2026 guidance: SCI is projecting “steady growth, don’t be dramatic” 

SCI guided normalized EPS of $4.05–$4.35 (midpoint ~9% growth) and expects adjusted operating cash flow around $1.0B–$1.06B. 

They also laid out the capital plan: 

  • Maintenance CapEx: ~$325M 
  • Acquisitions: $75M–$125M 
  • Growth capital: ~$70M–$80M (new builds/real estate) 

This is what SCI does best: predictable cash, consistent reinvestment, disciplined buybacks. 

My 2026 predictions for SCI (based on what they said, and what SCI always does) 

1) Volume won’t save them, so they’ll keep buying growth and manufacturing preneed. They’re already guiding flat to slightly down funeral volume in 2026, and they’re essentially admitting the timing of demographic lift is more 2027–2029. 

2) The insurance transition gets cleaner, and margins stop looking “off.” SCI Direct is now rolled out with insurance products across the network, and leadership expects trends to normalize and improve year-over-year.

3) More “cremation consumer” monetization inside cemeteries.
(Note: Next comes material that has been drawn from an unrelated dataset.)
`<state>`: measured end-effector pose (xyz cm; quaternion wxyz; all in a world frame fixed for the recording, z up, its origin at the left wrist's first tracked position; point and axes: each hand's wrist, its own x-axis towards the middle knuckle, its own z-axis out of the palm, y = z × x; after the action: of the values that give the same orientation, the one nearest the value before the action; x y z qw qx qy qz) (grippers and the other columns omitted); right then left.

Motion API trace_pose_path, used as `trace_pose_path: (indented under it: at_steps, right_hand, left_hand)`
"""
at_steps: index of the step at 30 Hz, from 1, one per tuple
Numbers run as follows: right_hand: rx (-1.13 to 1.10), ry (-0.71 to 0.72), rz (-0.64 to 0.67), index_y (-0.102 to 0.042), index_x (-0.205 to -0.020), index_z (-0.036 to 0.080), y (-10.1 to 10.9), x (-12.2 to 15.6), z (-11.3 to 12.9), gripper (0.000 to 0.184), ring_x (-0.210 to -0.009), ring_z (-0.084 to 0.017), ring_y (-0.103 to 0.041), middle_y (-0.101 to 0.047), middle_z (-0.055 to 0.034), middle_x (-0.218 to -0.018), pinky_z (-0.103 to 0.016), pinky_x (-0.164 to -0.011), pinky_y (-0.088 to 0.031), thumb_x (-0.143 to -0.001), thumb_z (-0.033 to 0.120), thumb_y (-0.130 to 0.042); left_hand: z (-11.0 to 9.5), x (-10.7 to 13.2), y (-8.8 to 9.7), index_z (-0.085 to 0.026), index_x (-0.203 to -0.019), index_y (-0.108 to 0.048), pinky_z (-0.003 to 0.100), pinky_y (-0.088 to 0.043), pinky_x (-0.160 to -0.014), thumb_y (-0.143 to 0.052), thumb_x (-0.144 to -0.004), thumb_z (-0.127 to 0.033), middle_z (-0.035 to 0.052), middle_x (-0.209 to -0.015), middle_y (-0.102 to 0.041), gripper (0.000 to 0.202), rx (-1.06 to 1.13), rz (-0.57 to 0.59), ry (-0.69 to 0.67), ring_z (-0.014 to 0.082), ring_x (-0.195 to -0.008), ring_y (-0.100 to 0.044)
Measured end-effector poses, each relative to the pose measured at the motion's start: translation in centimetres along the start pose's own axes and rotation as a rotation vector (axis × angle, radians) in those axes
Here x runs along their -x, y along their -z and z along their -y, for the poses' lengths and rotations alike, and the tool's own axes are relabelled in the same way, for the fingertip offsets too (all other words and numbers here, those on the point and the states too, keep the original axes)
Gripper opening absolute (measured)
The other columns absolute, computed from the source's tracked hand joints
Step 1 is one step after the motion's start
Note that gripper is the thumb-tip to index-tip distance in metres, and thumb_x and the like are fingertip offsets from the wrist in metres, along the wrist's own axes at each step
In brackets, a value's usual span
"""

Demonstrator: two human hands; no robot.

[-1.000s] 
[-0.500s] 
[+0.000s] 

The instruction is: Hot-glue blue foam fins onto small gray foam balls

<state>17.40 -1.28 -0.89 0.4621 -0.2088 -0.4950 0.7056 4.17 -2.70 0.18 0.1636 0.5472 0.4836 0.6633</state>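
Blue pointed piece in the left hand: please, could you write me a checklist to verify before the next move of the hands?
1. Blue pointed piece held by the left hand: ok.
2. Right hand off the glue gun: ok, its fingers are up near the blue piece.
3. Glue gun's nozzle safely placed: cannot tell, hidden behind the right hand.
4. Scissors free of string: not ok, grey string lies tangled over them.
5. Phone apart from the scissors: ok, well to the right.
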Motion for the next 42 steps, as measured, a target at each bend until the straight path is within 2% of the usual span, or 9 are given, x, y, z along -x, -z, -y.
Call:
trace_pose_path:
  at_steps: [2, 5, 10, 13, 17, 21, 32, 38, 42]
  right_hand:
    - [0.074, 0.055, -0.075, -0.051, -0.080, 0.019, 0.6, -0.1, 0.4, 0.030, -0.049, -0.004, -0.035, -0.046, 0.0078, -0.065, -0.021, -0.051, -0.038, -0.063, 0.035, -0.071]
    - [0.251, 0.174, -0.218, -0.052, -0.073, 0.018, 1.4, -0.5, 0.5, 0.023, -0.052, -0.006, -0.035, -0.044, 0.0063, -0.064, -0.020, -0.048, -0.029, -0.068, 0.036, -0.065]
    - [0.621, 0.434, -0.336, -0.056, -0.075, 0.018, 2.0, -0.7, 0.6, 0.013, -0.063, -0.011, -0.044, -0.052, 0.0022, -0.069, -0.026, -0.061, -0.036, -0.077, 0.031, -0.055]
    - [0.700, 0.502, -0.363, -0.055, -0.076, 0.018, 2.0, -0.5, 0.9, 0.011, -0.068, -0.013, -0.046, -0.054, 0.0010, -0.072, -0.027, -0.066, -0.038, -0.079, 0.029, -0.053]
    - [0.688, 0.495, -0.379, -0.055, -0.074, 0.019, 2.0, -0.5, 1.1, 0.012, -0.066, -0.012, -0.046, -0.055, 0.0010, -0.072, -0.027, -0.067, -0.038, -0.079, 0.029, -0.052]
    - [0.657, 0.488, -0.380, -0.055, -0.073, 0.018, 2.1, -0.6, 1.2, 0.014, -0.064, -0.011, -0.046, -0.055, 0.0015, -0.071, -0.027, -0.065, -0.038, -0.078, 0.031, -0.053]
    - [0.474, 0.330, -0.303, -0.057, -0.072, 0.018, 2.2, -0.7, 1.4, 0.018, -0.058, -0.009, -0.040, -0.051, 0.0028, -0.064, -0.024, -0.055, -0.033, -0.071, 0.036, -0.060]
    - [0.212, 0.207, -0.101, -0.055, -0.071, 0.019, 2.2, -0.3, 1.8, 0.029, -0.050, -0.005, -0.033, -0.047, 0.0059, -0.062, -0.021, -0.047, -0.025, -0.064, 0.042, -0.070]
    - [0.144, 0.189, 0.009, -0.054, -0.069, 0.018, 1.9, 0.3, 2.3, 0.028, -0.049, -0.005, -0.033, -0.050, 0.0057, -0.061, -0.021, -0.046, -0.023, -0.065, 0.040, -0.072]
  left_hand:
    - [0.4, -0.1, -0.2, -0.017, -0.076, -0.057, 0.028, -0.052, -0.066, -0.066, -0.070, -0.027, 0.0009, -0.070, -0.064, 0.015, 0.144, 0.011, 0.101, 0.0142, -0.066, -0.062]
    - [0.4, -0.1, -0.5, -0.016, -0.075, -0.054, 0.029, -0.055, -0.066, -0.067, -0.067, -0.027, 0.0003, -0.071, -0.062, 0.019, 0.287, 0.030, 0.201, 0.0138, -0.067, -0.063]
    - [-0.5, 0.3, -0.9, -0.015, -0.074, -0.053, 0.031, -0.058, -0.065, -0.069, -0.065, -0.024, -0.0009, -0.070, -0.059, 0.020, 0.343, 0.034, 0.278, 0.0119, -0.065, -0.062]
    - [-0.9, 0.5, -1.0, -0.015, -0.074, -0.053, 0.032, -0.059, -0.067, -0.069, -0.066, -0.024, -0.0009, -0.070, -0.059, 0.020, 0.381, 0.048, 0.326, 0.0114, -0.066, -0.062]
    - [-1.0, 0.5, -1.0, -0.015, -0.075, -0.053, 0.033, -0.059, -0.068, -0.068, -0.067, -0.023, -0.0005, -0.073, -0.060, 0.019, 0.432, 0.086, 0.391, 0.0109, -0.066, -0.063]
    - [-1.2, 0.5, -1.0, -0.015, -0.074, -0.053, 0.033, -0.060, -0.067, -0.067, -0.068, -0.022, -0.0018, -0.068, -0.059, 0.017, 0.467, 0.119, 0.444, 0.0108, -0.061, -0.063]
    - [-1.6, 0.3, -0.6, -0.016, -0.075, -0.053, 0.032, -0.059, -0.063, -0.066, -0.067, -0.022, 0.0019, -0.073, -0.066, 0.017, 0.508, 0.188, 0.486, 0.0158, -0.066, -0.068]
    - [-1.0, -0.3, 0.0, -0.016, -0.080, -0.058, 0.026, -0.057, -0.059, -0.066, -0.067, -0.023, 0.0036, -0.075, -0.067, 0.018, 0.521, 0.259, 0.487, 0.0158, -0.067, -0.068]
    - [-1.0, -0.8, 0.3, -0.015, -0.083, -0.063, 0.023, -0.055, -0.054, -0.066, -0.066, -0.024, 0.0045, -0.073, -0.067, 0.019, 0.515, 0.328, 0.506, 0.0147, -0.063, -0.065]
If they can consistently attach cemetery value to cremation families’ property, niches, memorialization, and services, that’s incremental profit without needing more deaths. 

4) Acquisitions stay “tuck-in and scale-friendly,” not moonshots. They reiterated the strategy: prioritize deals where SCI already has local scale so synergy actually exists. 

What comes next for SCI: the forecast 

Here’s the most honest SCI forecast you’ll read all week: 

  • SCI will keep compounding: modest revenue growth, margin protection, buybacks, and selective M&A because their model is built for exactly that. 
  • The stock can wobble when Wall Street gets spooked by volume softness or a penny miss, but the business is still designed to grind upward. 
  • 2026 likely looks like “execution year”: stabilize GA commissions, keep preneed growing low-to-mid single digits, keep cemetery margins expanding, and play defense on volume. 

SCI isn’t trying to be exciting. They’re trying to be inevitable. 

And in deathcare, inevitable usually wins.